The idea is simple; I pay some cash and that gives me either an expense or an asset.  With the exception of freehold land, all assets are simply future expenses, as all assets except freehold land wear out.  This means that sooner or later, they’ll all pass through profit and loss as an expense.

There are some well-known problems with historical costs.  Most notably, they begin to fall apart in terms of reliability during a period of inflation.  Depreciating the cost of a factory bought 20 years ago gives a lower depreciation charge than a factory bought last year.  If inventory is held for a long time before sale, historical cost accounting matches today’s revenue with yesterday’s costs; thus overstating profit.  All these things damage the relevance and reliability of financial statements and reliability is one of the core characteristics of what makes financial information useful, according to the IASB Framework.
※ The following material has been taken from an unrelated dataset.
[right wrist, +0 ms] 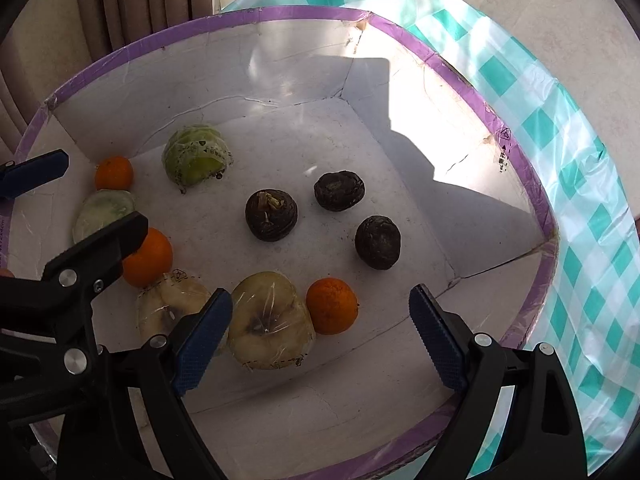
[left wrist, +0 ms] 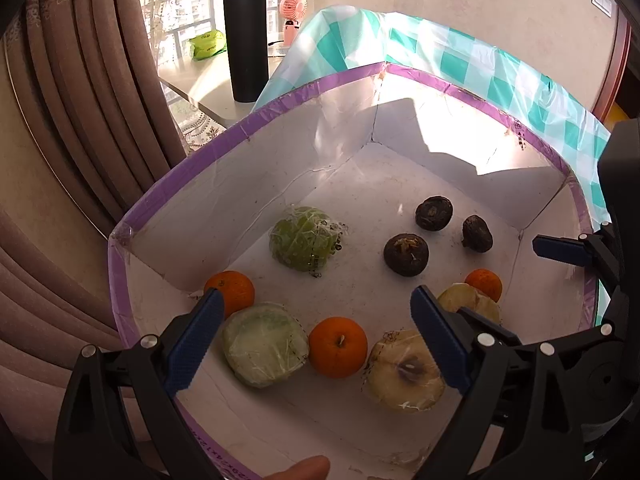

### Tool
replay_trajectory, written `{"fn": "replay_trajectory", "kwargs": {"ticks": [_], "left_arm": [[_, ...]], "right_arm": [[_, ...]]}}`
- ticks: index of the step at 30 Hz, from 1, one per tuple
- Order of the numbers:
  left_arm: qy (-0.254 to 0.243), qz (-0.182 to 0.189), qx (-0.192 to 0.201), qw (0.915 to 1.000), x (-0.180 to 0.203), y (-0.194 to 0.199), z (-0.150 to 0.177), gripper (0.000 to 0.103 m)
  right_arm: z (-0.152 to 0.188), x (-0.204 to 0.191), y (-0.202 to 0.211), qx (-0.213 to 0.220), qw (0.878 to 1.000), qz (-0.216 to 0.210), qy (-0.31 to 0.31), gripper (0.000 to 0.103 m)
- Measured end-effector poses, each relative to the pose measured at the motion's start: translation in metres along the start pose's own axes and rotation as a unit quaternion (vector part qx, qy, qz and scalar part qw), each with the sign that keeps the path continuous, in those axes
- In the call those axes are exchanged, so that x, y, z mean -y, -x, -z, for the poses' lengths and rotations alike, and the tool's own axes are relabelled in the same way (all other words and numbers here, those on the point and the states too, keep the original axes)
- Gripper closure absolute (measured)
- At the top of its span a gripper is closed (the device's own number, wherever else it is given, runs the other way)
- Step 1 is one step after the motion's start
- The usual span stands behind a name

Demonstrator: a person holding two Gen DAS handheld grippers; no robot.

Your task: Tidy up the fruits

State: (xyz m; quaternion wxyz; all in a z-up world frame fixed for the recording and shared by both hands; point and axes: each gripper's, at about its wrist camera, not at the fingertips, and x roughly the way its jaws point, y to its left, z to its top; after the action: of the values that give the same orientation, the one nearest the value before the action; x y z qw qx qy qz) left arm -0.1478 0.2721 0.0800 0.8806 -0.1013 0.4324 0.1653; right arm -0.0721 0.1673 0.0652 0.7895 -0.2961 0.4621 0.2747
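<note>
inside the purple-rimmed box (right wrist: 516, 148) — bare far corner

Inside a white cardboard box (right wrist: 280, 56) with a purple-taped rim, we see the fruit lying loose on the floor. Three dark, wrinkled round fruits (right wrist: 271, 215) cluster toward the middle, apart from one another. Three oranges (right wrist: 332, 306) sit along the near side among plastic-wrapped pieces: two pale yellow fruits (right wrist: 270, 322) side by side, a pale green one (left wrist: 265, 344), and a greener wrapped fruit (right wrist: 196, 155) farther back.
</note>
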Motion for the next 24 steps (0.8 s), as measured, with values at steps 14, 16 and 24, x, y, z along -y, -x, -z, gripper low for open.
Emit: {"fn": "replay_trajectory", "kwargs": {"ticks": [14, 16, 24], "left_arm": [[-0.003, -0.007, -0.009, 0.9999, 0.0018, -0.0026, -0.0017, 0.009], [-0.004, -0.008, -0.011, 0.9999, 0.0020, -0.0031, -0.0018, 0.009], [-0.008, -0.005, -0.011, 0.9999, 0.0018, -0.0036, -0.0017, 0.009]], "right_arm": [[0.0003, 0.0007, 0.0023, 0.002, 1.000, -0.011, 0.003, 0.016], [0.0006, 0.0006, 0.0026, 0.003, 1.000, -0.012, 0.003, 0.016], [0.0007, 0.0005, 0.0030, 0.005, 1.000, -0.013, 0.004, 0.016]]}}
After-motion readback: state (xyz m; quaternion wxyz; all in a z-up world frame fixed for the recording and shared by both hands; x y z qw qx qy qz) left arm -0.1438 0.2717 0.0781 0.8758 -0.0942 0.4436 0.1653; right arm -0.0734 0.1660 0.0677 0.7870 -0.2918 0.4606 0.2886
Relevance and reliability aside, let’s face it; historical cost accounting is just not very sexy.  Dreary and reliable and borne of something as mundane as debits and credits, it’s hard to get excited about a balance sheet (SOFP) that shows its assets just as what was paid for them rather than what they’re worth.  So, enter revaluations and fair values.  Modifying historical cost accounting for revaluations means assets are shown at a more up-to-date, relevant (and frankly higher) value.  But it comes with a downside – your depreciation charges will now be higher, thus reducing profit.  Your eventual profit on sale will be lower, as the carrying value used to calculate profit will be higher.  Increasingly, you might come to have problems with investors not trusting the revalued amounts.  So perhaps we’ve substituted one form of plodding unreliability for a higher octane form of volatile unreliability?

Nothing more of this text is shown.